| |
Abstract:
A challenging, unsolved problem in the speech recognition
community is recognizing speech signals that are corrupted by
loud, highly nonstationary noise. One approach to noisy speech
recognition is to automatically remove the noise from the
cepstrum sequence before feeding it in to a clean speech
recognizer. In previous work published in
Eurospeech
, we showed how a probability model trained on clean speech and a
separate probability model trained on noise could be combined for
the purpose of estimating the noise-free speech from the noisy
speech. We showed how an iterative 2nd order vector Taylor series
approximation could be used for probabilistic inference in this
model. In many circumstances, it is not possible to obtain
examples of noise without speech.
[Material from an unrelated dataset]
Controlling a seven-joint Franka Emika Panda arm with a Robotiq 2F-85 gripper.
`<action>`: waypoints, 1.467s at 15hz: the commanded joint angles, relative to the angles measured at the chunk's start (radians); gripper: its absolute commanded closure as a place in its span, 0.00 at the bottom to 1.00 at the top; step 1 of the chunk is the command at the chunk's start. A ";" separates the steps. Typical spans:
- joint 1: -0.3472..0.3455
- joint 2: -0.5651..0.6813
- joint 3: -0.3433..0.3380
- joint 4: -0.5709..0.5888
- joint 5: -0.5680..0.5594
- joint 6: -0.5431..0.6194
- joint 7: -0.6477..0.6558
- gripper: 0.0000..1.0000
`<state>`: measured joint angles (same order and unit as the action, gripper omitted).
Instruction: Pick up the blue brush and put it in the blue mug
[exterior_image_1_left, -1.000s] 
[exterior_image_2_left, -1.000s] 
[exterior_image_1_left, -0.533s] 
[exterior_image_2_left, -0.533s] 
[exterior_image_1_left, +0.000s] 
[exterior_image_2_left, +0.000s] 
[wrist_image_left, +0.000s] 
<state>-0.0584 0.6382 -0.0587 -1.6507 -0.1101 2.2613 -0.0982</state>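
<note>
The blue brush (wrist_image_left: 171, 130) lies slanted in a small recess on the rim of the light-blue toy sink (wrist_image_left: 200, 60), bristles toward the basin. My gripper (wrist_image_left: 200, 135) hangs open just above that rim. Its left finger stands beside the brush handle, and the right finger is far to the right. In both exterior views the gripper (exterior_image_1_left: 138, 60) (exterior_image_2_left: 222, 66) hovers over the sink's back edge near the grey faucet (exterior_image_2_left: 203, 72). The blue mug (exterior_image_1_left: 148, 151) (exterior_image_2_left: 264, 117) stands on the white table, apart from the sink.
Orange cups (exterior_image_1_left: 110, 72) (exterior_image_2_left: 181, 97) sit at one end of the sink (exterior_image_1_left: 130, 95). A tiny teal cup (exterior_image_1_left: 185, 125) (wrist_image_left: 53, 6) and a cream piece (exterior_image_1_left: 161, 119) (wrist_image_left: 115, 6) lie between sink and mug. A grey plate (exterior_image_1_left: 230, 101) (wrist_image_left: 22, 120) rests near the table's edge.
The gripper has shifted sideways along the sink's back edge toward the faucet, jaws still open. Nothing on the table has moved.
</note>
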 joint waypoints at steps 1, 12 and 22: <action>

Noise statistics may change
significantly during an utterance, so that speech-free frames are
not sufficient for estimating the noise model. In this paper, we
show how the noise model can be learned even when the data
contains speech. In particular, the noise model can be learned
from the
test
utterance and then used to denoise the test utterance. The
approximate inference technique is used as an approximate E step
in a generalized EM algorithm that learns the parameters of the
noise model from a test utterance. For both Wall Street Journal
data with added noise samples and the Aurora benchmark, we show
that the new noise adaptive technique performs as well as or
significantly better than the non-adaptive algorithm, without the
need for a separate training set of noise examples.
|